0
votes

I have a Spark RDD (or Dataframe - converting to either is not a problem) that has the following columns (example for each structure):

res248: org.apache.spark.rdd.RDD[(String, Array[String])] = MapPartitionsRDD[1004] at map at <console>:246
org.apache.spark.sql.DataFrame = [id: string, list: array<string>]

I want to expand this RDD/DF to have an additional column containing the size of the list array. So the output should be something like this (example):

org.apache.spark.sql.DataFrame = [id: string, list: array<string>, length_of_list: int]

I tried to do an rdd.map(x=> (x._1,x._2,count(x._2))) but got an error message:

<console>:246: error: overloaded method value count with alternatives:
  (columnName: String)org.apache.spark.sql.TypedColumn[Any,Long] <and>
  (e: org.apache.spark.sql.Column)org.apache.spark.sql.Column

Tried adding a new column using DF with the function withColumn("new_column",count($"list")) or any variation thereof. It still doesn't work. I get an error message complaining about aggregation.

Do you know of a way to achieve this without having to collect the RDD?

2

2 Answers

1
votes

There is inbuilt function size which returns the length of array or map.

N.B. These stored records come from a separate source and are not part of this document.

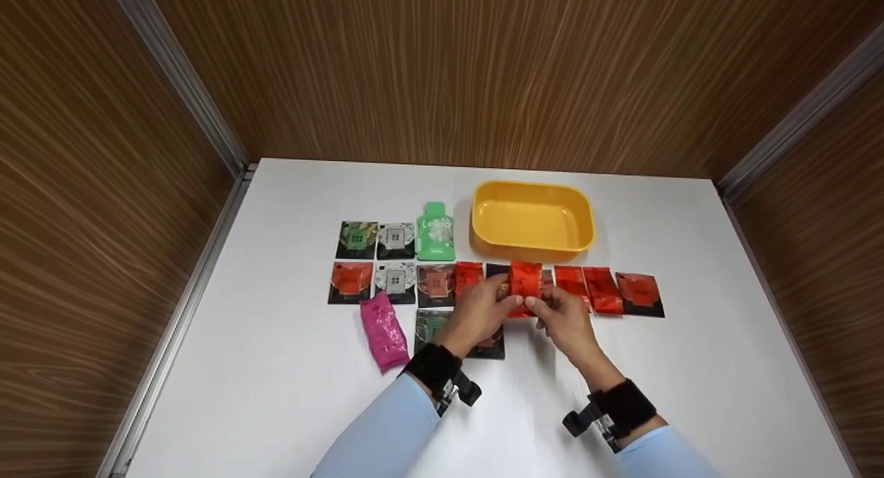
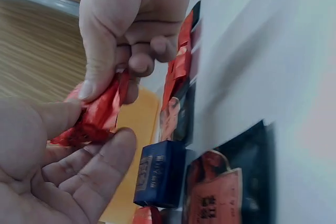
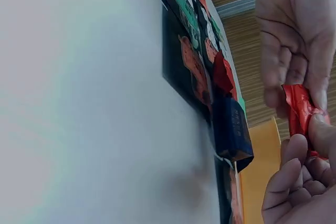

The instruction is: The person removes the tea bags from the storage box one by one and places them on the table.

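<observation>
A shiny red foil packet (image 1: 526, 279) is held up over the middle of the table by both hands. My left hand (image 1: 480, 309) pinches its left side, and my right hand (image 1: 568, 319) pinches its right side, thumbs close together at the lower part. In the left wrist view the red packet (image 2: 100, 111) looks creased between the fingers; the right wrist view shows the same packet (image 3: 299, 108). Below the hands a dark blue box (image 2: 160, 174) stands beside a black-and-red sachet (image 2: 218, 192). The hands cover part of the row beneath them.
Behind the hands stands a yellow tub (image 1: 532, 249). Flat sachets (image 1: 351, 282) lie in rows to the left with a green pouch (image 1: 435, 240). A pink packet (image 1: 385, 331) lies nearer. More red packets (image 1: 604, 291) and a sachet (image 1: 640, 293) extend right. Wood-grain walls enclose the table.
</observation>
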Action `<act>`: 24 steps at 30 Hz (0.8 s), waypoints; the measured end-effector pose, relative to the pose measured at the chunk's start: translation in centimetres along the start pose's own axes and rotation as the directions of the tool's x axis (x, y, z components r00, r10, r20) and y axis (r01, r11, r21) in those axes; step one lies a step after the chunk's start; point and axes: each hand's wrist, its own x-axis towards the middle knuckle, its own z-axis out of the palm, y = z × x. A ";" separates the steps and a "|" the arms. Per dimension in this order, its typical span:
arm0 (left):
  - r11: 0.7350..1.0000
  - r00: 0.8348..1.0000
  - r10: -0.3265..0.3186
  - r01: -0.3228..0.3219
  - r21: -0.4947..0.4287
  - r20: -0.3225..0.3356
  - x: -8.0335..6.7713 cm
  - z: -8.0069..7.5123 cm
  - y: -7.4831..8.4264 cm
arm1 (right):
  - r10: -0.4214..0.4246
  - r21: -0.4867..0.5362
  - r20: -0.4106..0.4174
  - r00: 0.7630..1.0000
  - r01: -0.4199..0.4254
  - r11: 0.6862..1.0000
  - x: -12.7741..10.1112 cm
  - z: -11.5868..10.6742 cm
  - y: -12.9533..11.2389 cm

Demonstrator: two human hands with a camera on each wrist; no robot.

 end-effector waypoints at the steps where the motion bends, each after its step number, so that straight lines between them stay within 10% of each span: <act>1: 0.999 1.000 0.008 -0.008 0.038 0.009 -0.4 0.1 -0.2 | 0.016 -0.020 0.000 1.000 -0.016 1.000 -0.4 -0.2 0.3; 14: 0.871 0.965 0.218 -0.258 0.418 0.143 -4.9 2.2 -2.4 | 0.116 -0.323 0.024 0.993 -0.102 0.941 -4.2 -0.6 3.4; 19: 0.879 0.962 0.245 -0.273 0.391 0.121 -5.0 1.7 -2.6 | 0.102 -0.421 0.015 0.995 -0.087 0.903 -3.8 -0.8 3.5; 24: 0.931 0.960 0.272 -0.244 0.271 -0.068 -6.8 -1.8 -4.3 | 0.043 -0.457 -0.008 0.999 -0.042 0.889 -3.8 -2.7 3.9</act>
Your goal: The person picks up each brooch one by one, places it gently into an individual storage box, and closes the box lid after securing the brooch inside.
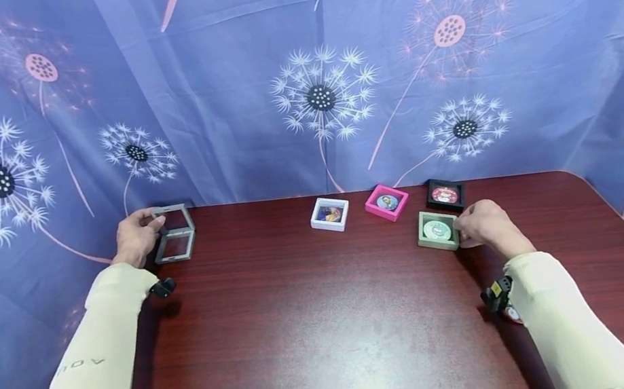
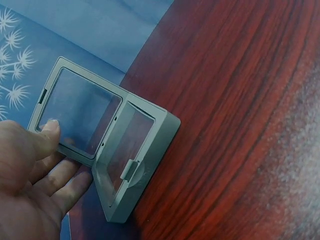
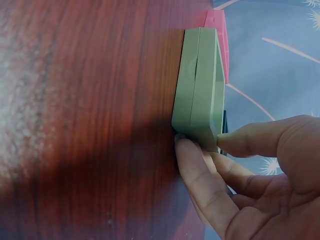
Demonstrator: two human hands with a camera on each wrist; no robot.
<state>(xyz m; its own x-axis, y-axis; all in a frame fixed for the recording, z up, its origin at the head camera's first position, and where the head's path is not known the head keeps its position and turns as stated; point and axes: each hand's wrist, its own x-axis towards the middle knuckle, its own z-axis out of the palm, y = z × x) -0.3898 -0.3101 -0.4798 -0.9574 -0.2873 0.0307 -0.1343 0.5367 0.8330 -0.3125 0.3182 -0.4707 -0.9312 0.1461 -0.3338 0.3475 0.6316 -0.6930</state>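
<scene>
- Dark red wooden table (image 1: 322, 330) fills the near ground, its middle bare, with both pale-sleeved forearms reaching forward across it and a small wrist camera strapped to each.
- Right hand (image 1: 484, 224) rests on the table at the right and pinches the near corner of a closed green frame box (image 1: 438, 230): thumb on top, fingers (image 3: 197, 170) under the lower edge. The grip looks meant to lift or steady the box, though it lies flat on the wood; a round badge shows through its clear window.
- Left hand (image 1: 136, 236) is at the far left edge beside an open grey frame box (image 1: 175, 242). Its thumb (image 2: 47, 137) presses the clear film of the raised lid while the other fingers lie loose and nearly straight behind it, apparently propping the lid open. Base and lid both look empty.
- Just beyond the green box stand three closed boxes in a row, apart from each other: white box (image 1: 330, 213), pink box (image 1: 386, 202) and black box (image 1: 444, 194), each showing a picture or badge.
- Behind the table hangs a blue cloth (image 1: 292, 74) printed with dandelion heads.
</scene>
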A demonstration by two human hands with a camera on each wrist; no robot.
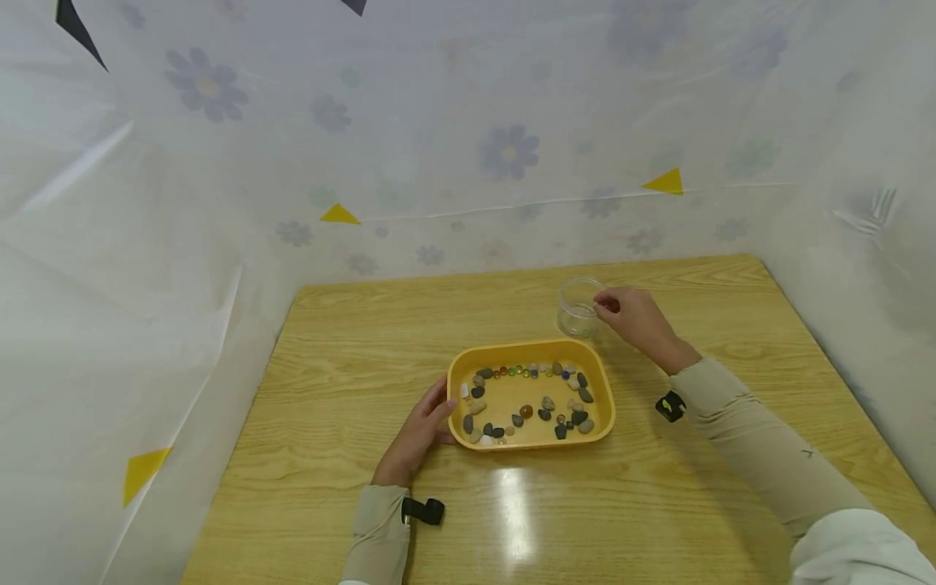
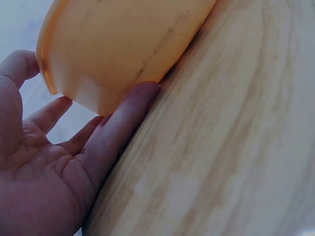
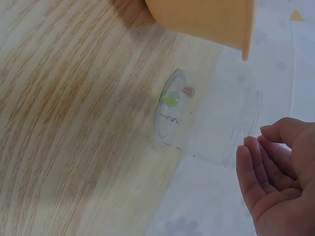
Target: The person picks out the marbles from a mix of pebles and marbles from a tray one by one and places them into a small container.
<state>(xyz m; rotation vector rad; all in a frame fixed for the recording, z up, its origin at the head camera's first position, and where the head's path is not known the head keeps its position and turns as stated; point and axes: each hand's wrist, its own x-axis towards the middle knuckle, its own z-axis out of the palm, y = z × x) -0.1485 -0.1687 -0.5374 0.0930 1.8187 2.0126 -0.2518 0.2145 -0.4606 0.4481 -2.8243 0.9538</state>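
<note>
A yellow tray (image 1: pixel 604 388) sits mid-table and holds several small stones (image 1: pixel 579 416) and a row of glass beads (image 1: pixel 521 372). My left hand (image 1: pixel 424 422) rests open against the tray's left wall (image 2: pixel 113 54), its fingers (image 2: pixel 120 123) straight along the table. Behind the tray stands a clear plastic cup (image 1: pixel 578 307). In the right wrist view the cup (image 3: pixel 211 123) holds a green bead (image 3: pixel 171 99) and a reddish bead (image 3: pixel 187 90). My right hand (image 1: pixel 629 315) hovers at the cup's rim with loosely curled fingers (image 3: pixel 256 162) that hold nothing.
The wooden table (image 1: pixel 351 357) is walled on three sides by white flowered plastic sheeting (image 1: pixel 468 162). A black wrist strap (image 1: pixel 424 510) lies by my left sleeve, and another (image 1: pixel 669 405) sits at my right wrist.
</note>
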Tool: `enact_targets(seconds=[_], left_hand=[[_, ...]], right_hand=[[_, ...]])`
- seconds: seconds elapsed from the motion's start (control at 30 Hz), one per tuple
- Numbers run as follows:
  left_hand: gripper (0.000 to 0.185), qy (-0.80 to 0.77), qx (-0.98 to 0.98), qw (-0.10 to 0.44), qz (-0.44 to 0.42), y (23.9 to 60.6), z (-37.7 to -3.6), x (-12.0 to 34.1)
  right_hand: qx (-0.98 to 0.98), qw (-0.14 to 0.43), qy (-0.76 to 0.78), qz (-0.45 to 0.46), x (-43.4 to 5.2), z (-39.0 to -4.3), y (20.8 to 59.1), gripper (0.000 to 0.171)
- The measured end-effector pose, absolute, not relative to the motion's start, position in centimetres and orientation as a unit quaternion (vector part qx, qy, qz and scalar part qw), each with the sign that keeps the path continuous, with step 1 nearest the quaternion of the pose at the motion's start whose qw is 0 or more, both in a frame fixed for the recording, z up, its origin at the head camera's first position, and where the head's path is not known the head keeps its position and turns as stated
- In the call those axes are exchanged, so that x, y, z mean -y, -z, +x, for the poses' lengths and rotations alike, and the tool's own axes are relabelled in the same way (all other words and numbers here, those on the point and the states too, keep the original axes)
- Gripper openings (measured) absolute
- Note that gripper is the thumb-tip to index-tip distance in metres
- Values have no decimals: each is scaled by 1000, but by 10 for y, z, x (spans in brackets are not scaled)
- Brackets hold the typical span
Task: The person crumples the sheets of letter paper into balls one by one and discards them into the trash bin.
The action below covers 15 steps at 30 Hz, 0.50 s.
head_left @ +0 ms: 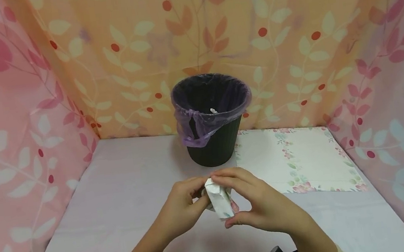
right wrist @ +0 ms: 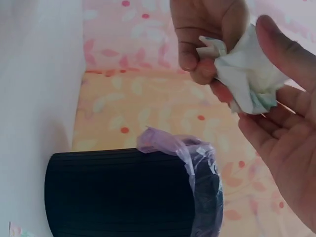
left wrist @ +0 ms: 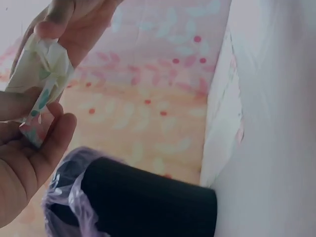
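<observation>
Crumpled paper (head_left: 219,200) pinched between left hand (head_left: 182,209) and right hand (head_left: 262,205), fingers of both curled round it, low over the worktop (head_left: 120,205). At 12 o'clock from the hands, black bin (head_left: 214,145) lined with purple bag (head_left: 194,122); at 2 o'clock, flat floral sheet (head_left: 306,159).

This looks like a small recording booth set up for handling tests, not a real room in a home. Beyond the hands (head_left: 230,199), cloth curtains (head_left: 212,31) with a leaf and berry print close in the bench (head_left: 120,205) on three sides. On the bench stand only a black waste bin (head_left: 214,141) with a purple liner (head_left: 190,123) and a flowered paper sheet (head_left: 305,155).
</observation>
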<state>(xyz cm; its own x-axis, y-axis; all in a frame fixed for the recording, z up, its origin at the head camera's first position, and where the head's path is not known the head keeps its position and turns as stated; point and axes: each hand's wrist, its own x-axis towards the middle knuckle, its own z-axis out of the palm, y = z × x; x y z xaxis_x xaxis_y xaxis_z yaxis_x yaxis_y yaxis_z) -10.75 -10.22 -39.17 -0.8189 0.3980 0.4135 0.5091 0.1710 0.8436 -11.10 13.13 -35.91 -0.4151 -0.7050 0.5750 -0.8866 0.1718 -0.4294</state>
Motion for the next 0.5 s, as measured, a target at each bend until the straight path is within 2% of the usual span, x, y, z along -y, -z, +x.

import org.apache.spark.sql.functions._
df.withColumn("length_of_list", size($"list"))
1
votes

You can create the new column using a simple UDF to apply to column list as follows:

val df = Seq(
  ("a", Array("x1", "x2", "x3")),
  ("b", Array("y1", "y2", "y3", "y4"))
).toDF(
  "id", "list"
)
// df: org.apache.spark.sql.DataFrame = [id: string, list: array<string>]

val listSize = (l: Seq[String]) => l.size
// listSize: Seq[String] => Int = <function1>

def listSizeUDF = udf(listSize)
// listSizeUDF: org.apache.spark.sql.expressions.UserDefinedFunction

val df2 = df.withColumn("length_of_list", listSizeUDF($"list"))

df2.show
+---+----------------+--------------+
| id|            list|length_of_list|
+---+----------------+--------------+
|  a|    [x1, x2, x3]|             3|
|  b|[y1, y2, y3, y4]|             4|
+---+----------------+--------------+

[UPDATE]

As pointed out by @Ramesh Maharjan, there is a built-in size function in Spark which I somehow forgot about. I'll leave the old answer as a simple use case for using UDF.